01 December, 2009

Gig a L'abercrombie

Another day, another Slow RIP gig...

Drove up from Austi with Ebags (Ian) with our gear rattling in the back, got to Abercrombie St but were confounded by the lack of access and parking (which I kind of expected) but also the lack of any sign of life from within the pub we were supposed to be playing in.
Long story short, an hour later we finally got in and loaded our gear into what passed for the beer garden out the back.

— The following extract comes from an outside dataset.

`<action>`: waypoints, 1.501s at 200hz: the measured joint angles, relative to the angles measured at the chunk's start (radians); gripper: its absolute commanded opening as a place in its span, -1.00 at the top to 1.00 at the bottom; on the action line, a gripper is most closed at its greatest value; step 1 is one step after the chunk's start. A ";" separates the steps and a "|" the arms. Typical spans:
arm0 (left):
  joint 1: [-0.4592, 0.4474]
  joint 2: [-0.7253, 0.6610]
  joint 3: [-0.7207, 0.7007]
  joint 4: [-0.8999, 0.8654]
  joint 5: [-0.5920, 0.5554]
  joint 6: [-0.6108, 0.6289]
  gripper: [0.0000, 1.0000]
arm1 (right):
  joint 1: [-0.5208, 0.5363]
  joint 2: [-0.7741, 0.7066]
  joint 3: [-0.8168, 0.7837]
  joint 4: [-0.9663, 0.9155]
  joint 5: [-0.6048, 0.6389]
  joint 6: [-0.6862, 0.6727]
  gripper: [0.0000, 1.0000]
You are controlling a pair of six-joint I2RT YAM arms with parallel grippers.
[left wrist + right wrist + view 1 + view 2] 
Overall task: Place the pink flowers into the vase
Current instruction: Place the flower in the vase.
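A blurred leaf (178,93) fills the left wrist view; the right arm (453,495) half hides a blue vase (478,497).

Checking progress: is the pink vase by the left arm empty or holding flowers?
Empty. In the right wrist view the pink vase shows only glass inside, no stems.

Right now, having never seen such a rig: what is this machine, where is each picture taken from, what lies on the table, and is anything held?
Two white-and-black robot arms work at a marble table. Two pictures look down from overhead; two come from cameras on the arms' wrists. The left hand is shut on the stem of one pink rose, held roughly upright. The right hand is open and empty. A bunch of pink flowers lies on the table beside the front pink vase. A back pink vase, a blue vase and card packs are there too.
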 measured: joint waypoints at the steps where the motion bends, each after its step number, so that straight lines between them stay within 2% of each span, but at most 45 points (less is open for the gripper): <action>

The Abercrombie Hotel was probably once one of many classic Sydney pubs serviced by the now demolished brewery next door.. but now, it would be fair to call it a classic inner city dive.
I don't frequent pubs much at all, except to play gigs in them, but I found the Abber's dark, dank, old-beer-smelly interior, lit only by down-lights with red gels gaffed over them, spray canned wall decor refreshingly unpretentious and totally preferable to the usual yuppiefied up-market be-chromed nonsense you find elsewhere these days.

I had a post-performance chillout moment by the pool table completely untroubled by human presence; kind of odd for a Saturday night, really. The weird post-neo-primitive-industro-techno music emanating (not too loudly)from the interior PA between sets was a perfect adjunct to staring balefully into the dimly red lit space with oscillating fan installation.
It smelt like 1989.

A Slow RIP were last to soundcheck and first to play which suited me.
Ian and Phil's wall of keyboards flanking me and my guitar flat on a stand, coffee table with electronic bits'n'pieces.
My set up is different each time I play and consequently takes longer to sort out and then there were the usual last minute technical sound hiccups, the ritual dropping of, falling apart and panicky reassembling of my E-bow.
Shane, who was mixing, did The Business performing his usual cool-under-pressure work for which we thank him once again...

So, the setting: Balmy evening in an inner-city pub beer garden under a waxing gibbous, the constant thrum of traffic, a back drop of gnarly trunks and leafy branches, a sound system on the edge of the void, only a vague idea of what I was about to do and we were off...
45 minutes later we stopped.

It's hard to describe what happens in between, not being a music/performance theoretician.
It is an intense, tightly focused inward journey through landscapes created in sound, which sounds totally pretentious but about sums it up.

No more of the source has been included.